▶ [TASK BRIEF]:
Copy out the lines of the material that include the string "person".

[EXCERPTED DATA Boundary: Start]

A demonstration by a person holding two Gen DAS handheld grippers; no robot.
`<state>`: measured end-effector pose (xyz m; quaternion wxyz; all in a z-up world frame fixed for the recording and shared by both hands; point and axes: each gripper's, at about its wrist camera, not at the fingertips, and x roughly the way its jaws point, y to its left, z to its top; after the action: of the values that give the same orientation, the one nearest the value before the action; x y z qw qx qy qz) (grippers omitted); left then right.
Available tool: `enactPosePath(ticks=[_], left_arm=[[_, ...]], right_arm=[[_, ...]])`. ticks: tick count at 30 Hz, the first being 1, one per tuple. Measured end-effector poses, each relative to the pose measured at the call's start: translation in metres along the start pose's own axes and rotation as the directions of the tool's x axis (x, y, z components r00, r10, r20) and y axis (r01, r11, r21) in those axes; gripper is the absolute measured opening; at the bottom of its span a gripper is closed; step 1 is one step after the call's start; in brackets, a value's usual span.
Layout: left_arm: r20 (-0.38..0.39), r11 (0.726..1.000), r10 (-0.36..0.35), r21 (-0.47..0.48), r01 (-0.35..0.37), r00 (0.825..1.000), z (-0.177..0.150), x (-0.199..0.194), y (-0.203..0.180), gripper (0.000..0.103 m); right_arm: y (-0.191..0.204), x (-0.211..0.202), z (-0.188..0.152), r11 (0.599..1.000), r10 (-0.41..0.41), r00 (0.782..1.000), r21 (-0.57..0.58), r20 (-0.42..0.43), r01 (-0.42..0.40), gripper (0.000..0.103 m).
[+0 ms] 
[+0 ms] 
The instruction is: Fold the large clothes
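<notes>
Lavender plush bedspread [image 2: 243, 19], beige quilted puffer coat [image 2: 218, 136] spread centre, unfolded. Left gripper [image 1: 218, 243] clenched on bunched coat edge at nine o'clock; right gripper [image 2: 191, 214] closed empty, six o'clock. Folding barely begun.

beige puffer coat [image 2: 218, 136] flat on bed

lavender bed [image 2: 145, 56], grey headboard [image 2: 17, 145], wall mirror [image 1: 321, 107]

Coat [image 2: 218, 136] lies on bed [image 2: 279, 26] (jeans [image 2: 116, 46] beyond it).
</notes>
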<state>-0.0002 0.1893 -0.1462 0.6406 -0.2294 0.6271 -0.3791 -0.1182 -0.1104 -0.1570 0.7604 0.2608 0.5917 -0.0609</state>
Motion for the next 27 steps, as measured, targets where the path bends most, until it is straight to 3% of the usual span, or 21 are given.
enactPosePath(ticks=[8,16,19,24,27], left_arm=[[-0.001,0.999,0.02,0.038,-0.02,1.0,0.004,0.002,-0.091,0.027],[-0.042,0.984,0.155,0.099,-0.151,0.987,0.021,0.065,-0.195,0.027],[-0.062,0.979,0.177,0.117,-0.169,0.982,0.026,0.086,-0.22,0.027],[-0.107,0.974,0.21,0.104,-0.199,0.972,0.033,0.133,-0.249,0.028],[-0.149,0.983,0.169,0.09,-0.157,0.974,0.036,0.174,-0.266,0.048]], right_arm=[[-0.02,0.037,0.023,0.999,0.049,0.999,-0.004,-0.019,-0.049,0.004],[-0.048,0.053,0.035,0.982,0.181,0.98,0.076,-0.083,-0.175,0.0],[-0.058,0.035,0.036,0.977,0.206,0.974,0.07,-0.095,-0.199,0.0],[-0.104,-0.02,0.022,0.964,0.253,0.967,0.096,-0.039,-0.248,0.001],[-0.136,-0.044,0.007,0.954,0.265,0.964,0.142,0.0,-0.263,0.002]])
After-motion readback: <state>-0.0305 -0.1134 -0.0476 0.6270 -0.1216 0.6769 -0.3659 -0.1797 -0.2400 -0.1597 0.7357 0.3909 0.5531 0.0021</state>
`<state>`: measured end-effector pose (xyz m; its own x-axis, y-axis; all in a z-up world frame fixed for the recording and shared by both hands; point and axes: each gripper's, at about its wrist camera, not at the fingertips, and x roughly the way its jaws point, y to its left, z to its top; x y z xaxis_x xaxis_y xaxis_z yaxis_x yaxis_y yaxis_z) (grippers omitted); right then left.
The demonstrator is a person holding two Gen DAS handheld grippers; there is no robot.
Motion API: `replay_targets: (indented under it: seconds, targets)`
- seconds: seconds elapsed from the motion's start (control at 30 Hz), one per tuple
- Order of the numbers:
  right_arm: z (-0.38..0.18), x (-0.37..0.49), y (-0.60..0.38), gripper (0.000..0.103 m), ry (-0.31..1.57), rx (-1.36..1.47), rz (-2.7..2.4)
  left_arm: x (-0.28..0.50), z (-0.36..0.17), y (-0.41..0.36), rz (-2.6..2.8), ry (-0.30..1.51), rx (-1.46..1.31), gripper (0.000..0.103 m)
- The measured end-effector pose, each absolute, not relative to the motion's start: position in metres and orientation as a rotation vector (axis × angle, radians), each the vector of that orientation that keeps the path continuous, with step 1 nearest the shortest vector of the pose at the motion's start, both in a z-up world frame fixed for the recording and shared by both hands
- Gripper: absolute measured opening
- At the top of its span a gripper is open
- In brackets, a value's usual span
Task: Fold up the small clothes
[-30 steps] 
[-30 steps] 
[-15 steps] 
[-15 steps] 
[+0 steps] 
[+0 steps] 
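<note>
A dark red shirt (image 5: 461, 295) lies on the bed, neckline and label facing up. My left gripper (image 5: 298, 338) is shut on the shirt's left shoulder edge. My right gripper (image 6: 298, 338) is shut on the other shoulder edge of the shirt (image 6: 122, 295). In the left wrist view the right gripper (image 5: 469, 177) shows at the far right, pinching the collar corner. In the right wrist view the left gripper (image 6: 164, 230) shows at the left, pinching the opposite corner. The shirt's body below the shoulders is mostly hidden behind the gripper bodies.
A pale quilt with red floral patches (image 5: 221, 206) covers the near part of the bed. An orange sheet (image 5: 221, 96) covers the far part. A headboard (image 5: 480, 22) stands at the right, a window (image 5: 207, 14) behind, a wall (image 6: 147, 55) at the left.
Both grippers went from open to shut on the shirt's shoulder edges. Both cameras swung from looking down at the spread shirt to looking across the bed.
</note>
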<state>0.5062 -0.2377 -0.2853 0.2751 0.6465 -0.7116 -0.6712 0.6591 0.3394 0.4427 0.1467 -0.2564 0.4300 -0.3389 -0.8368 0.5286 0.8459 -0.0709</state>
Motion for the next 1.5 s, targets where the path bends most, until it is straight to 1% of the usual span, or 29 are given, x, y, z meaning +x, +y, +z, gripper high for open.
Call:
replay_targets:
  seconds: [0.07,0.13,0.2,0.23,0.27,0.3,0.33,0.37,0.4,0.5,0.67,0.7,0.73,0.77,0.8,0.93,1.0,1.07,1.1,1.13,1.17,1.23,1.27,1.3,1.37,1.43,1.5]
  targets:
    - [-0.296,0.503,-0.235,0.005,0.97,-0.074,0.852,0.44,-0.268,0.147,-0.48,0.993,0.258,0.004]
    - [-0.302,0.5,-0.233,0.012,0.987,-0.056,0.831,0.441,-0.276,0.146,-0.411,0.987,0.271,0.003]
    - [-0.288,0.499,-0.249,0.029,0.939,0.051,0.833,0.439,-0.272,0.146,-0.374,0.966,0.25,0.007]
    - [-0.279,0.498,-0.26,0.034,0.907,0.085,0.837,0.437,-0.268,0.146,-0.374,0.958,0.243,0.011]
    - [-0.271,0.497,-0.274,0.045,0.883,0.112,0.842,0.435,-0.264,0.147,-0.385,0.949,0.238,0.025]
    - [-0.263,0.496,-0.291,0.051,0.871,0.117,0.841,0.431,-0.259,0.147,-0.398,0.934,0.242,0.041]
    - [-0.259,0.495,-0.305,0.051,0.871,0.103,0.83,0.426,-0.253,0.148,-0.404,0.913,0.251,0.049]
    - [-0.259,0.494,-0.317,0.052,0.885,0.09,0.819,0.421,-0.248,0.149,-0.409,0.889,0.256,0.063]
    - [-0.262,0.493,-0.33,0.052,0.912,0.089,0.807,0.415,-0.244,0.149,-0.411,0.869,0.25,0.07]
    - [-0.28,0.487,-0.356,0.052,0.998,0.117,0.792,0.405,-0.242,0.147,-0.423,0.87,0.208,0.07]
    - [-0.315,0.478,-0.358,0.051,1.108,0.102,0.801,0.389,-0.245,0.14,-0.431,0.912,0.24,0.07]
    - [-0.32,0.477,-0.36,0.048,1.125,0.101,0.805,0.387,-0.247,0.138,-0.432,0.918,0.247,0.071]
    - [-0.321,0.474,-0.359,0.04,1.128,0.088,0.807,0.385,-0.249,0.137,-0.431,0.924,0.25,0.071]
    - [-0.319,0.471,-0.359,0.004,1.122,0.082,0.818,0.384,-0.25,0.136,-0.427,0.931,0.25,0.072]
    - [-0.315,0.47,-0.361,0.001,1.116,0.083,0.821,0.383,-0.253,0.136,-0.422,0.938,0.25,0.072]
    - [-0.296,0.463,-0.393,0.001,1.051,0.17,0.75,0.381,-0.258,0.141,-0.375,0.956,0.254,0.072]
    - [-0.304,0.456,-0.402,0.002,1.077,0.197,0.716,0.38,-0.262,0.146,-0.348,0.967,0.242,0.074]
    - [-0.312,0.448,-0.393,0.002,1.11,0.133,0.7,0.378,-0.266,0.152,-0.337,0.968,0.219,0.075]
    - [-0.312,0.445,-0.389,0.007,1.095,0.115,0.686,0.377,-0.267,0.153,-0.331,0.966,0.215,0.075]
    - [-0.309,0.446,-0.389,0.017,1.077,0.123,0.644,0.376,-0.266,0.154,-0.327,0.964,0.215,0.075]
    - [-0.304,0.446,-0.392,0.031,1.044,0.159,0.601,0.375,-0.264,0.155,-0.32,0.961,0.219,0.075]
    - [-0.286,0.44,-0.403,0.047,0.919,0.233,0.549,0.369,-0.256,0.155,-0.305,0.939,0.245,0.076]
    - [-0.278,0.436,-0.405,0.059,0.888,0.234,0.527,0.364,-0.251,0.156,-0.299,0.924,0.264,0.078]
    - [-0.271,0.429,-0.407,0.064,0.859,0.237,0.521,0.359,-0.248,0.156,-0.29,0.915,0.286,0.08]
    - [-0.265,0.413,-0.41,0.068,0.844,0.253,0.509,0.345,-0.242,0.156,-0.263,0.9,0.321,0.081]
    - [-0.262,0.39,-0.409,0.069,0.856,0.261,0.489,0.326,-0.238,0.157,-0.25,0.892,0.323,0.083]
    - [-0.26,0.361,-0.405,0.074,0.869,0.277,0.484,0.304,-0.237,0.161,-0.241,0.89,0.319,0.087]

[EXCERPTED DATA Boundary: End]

▶ [RESULT BELOW]:
A demonstration by a person holding two Gen DAS handheld grippers; no robot.
The demonstrator is a person holding two Gen DAS handheld grippers; there is no robot.

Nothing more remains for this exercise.